Se há duas coisas que no Ceará não me permite ficar surpreso de modo nenhum são, primeiro, a completa falta de comunicação adequada sobre a situação do clube nos últimos oito anos e, segundo, a total desesperança esperançada da torcida para que o time em campo funcione. Ambos são reflexos de um modo de gerir a instituição em que a forma, a estrutura de comando, se faz mais importante que o conteúdo, a relação com as pessoas que fazem o clube.
Ora, a revelação da dívida do Ceará, tanto com a Receita Federal quanto com atletas, pode ter chocado a torcida em geral, devido ao fato de que a propaganda do clube nos últimos anos era a de que este está estruturado e se caísse, o faria de pé, estando inclusive apto a retornar à Série A no seguinte ano.
Toda esta propaganda se mostrou não verdadeira e revela uma lógica que tem origem ainda na gestão de Robinson de Castro que, em seus últimos momentos como presidente, negociou os direitos federativos de vários jogadores (tais como Lima, Marcos Victor, Fernando Sobral etc.) sob o pretexto de que precisava pagar empréstimos do clube feitos junto a instituições financeiras, cujo o fiador era ele mesmo.
Obviamente, que é completamente legítimo desconfiar das próximas gestões do clube e não contrair dívidas por tabela por conta da falta de competência de terceiros. Entretanto, este evento talvez tenha sido o desencadeador da quebra do planejamento do clube (além da queda para Série B do Campeonato Brasileiro, obviamente).
Depois desse evento de despedida do ex-mandatário do clube, transpareceu para a torcida que tínhamos ainda alguns trunfos, algum dinheiro em caixa, receitas vindas da nova liga de futebol do Brasil, etc. Entretanto, o choque de realidade que tivemos nesta semana mostra que esse buraco é mais profundo, que há uma realidade caótica em que o modelo de gestão do atual presidente, João Paulo Silva, precisa escolher entre gastar/investir em um time competitivo e rolar a dívida o máximo possível ou pagar a dívida e ter um time mais barato (o que possivelmente é sinônimo de time mais fraco).
Parece que a primeira opção foi a escolhida, contudo o conteúdo da escolha nos aponta para acertos na montagem do elenco, em que ao mesmo tempo que temos várias opções nas diversas posições também temos um time com jogadores cascudos e não tão caros. Isto quer dizer que a gestão do departamento de futebol, por meio de Lucas Drubscky, está acertando no campo, ou seja, em meio ao caos de gestão financeira do time há uma ordem mínima capaz de reacender a chama da desesperança esperançada.
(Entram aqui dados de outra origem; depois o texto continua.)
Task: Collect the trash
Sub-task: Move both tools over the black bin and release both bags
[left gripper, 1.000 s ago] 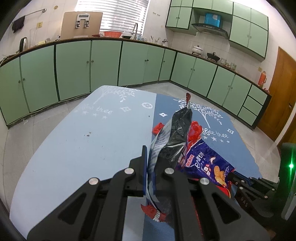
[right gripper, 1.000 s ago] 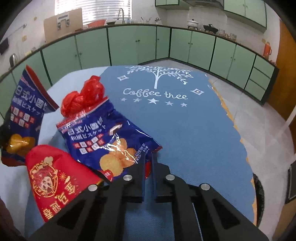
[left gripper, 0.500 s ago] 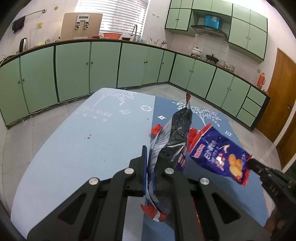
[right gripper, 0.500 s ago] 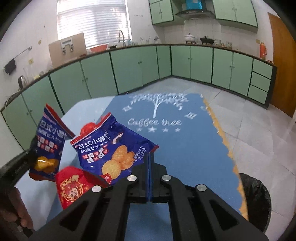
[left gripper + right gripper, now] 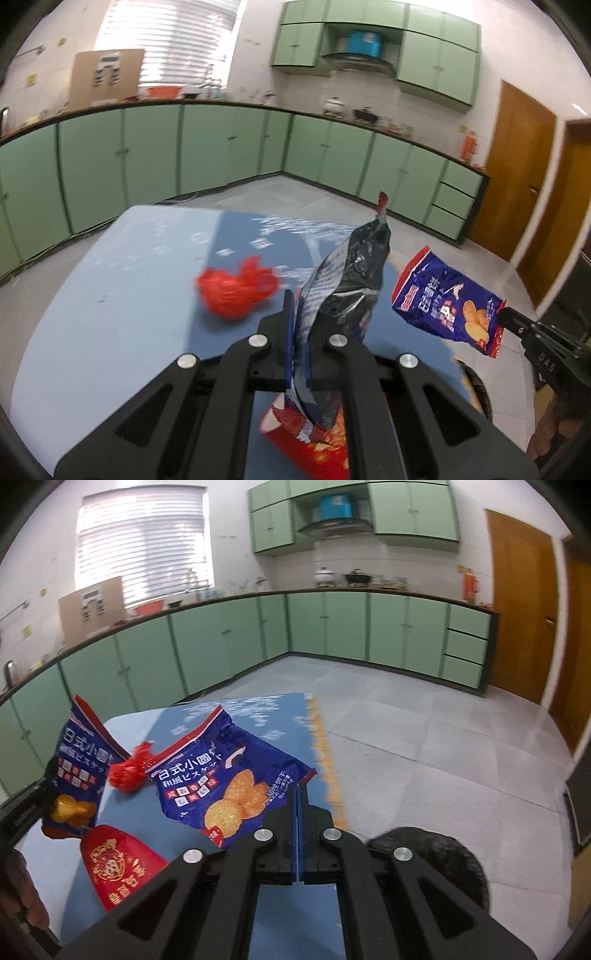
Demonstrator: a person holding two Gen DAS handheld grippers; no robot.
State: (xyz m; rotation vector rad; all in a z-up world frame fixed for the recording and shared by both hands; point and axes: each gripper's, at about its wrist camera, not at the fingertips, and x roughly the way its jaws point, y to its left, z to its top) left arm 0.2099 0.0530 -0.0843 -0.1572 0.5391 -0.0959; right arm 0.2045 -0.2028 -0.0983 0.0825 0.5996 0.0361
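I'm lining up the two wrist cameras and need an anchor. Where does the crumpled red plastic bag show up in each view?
Left wrist: the crumpled red plastic bag lies left of centre on the blue tablecloth, blurred.
Right wrist: it sits at left, partly hidden behind the blue biscuit packet held by the right gripper.
Shared landmark: the orange thermos on the counter.

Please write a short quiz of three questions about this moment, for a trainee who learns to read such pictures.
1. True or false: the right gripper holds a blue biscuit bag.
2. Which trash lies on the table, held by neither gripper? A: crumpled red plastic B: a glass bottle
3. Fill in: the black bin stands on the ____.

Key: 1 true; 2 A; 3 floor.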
Ora, como já venho alertando em minhas últimas colunas, nosso primeiro semestre não vai ser fácil e provavelmente vamos sofrer reveses que nos farão duvidar de tudo que até aqui foi feito. Contudo, penso que, do ponto de vista do campo, o segundo semestre vai ser glorioso e se no primeiro semestre pudermos competir, já estará de bom tamanho devido à realidade que hoje nos encara, ou seja, uma equipe completamente nova e desentrosada.
CEARÁ PRECISA DA MUDANÇA DE METODOLOGIA
Mas, como falei no início, para entrosar uma equipe não basta um treinador de futebol e sua metodologia de treinos dentro do campo, faz-se necessário um novo tipo de organização social dentro do clube. Trabalhar em uma equipe de futebol para a qual se torce não é o mesmo que trabalhar em uma empresa qualquer, pois o fator paixão e envolvimento já está pressuposto.
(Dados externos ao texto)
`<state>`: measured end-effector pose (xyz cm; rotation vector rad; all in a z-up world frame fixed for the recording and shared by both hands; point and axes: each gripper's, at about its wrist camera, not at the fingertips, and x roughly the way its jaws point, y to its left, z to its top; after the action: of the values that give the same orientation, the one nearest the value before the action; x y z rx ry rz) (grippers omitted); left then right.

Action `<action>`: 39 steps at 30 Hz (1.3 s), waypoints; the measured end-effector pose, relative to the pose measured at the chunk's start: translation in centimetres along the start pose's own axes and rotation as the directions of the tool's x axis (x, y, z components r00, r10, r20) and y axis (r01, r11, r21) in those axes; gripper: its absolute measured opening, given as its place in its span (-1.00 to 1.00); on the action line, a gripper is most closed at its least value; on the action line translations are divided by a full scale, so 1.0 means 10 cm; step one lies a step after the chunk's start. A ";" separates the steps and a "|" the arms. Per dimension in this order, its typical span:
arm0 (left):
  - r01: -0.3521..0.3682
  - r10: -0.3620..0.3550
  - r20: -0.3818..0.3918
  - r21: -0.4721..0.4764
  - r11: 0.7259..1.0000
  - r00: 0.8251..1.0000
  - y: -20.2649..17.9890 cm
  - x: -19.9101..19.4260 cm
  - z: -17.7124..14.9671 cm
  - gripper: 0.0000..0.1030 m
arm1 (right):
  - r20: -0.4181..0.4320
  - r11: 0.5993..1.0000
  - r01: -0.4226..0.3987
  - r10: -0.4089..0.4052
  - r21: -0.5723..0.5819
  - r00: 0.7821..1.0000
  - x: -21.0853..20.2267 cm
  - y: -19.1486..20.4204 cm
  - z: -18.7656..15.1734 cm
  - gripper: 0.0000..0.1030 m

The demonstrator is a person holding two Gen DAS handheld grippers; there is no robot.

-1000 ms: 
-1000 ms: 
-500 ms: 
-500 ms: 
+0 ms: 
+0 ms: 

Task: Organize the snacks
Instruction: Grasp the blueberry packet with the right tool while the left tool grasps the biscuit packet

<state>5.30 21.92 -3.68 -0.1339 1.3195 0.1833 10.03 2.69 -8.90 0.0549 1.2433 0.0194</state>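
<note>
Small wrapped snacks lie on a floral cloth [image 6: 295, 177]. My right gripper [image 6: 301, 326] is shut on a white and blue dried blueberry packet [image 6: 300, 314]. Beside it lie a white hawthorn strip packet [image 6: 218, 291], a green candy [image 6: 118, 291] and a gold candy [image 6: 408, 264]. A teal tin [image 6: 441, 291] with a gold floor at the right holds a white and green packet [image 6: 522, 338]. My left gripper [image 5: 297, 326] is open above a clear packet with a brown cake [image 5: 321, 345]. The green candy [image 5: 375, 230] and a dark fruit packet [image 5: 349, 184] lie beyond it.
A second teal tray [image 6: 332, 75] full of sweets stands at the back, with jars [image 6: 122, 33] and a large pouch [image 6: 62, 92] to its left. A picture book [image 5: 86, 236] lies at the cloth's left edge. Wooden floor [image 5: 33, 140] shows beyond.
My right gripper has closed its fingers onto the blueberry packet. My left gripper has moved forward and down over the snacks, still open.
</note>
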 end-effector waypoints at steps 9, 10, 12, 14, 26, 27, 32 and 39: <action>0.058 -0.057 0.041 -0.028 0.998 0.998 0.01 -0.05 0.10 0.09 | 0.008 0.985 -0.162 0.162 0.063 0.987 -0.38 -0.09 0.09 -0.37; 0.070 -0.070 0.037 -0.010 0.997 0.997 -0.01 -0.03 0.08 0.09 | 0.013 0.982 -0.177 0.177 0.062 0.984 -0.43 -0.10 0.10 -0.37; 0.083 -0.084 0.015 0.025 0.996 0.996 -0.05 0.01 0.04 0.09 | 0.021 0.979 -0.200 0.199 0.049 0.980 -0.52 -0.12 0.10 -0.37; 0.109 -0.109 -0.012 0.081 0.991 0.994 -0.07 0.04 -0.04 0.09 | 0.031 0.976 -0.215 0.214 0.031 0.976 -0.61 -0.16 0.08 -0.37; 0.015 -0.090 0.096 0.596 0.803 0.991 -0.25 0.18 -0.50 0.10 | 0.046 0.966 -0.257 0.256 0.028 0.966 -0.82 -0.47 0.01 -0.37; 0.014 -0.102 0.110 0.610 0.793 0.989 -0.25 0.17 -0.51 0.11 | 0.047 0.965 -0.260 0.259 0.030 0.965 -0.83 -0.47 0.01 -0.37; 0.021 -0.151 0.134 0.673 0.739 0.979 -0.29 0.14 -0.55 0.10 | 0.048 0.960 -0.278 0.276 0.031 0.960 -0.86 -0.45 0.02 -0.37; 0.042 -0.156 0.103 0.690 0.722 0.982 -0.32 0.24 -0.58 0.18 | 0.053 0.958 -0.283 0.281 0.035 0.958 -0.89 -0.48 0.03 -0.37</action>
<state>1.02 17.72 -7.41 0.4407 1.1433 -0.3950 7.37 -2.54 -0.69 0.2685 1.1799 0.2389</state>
Se nesse mesmo ambiente as pessoas não se sentirem envolvidas com a paixão e forem tratadas como meros “colaboradores” (eufemismo cínico para trabalhador), se esses funcionários não estiverem em sintonia com os jogadores, se o clube se mostrar um mero agregado de departamentos diferentes competindo uns contra os outros, em vez de cooperarem, teremos aí a receita do fracasso, tal como ocorreu no ano passado.
Portanto, é necessário ordenar o caos, uma vez que resolver as demandas para debelar a situação caótica não é possível no momento. É necessário cooperação total, transparência completa da diretoria de modo que, antes que a oposição revele as “entranhas” do Ceará, a própria diretoria deve revelar para que, com isso, se possa unir a todos em torno da esperança de que, tal como navegar em um mar bravio, o momento caótico completo passará, mas é necessário saber como sobreviver a ele. Espero que sobrevivamos!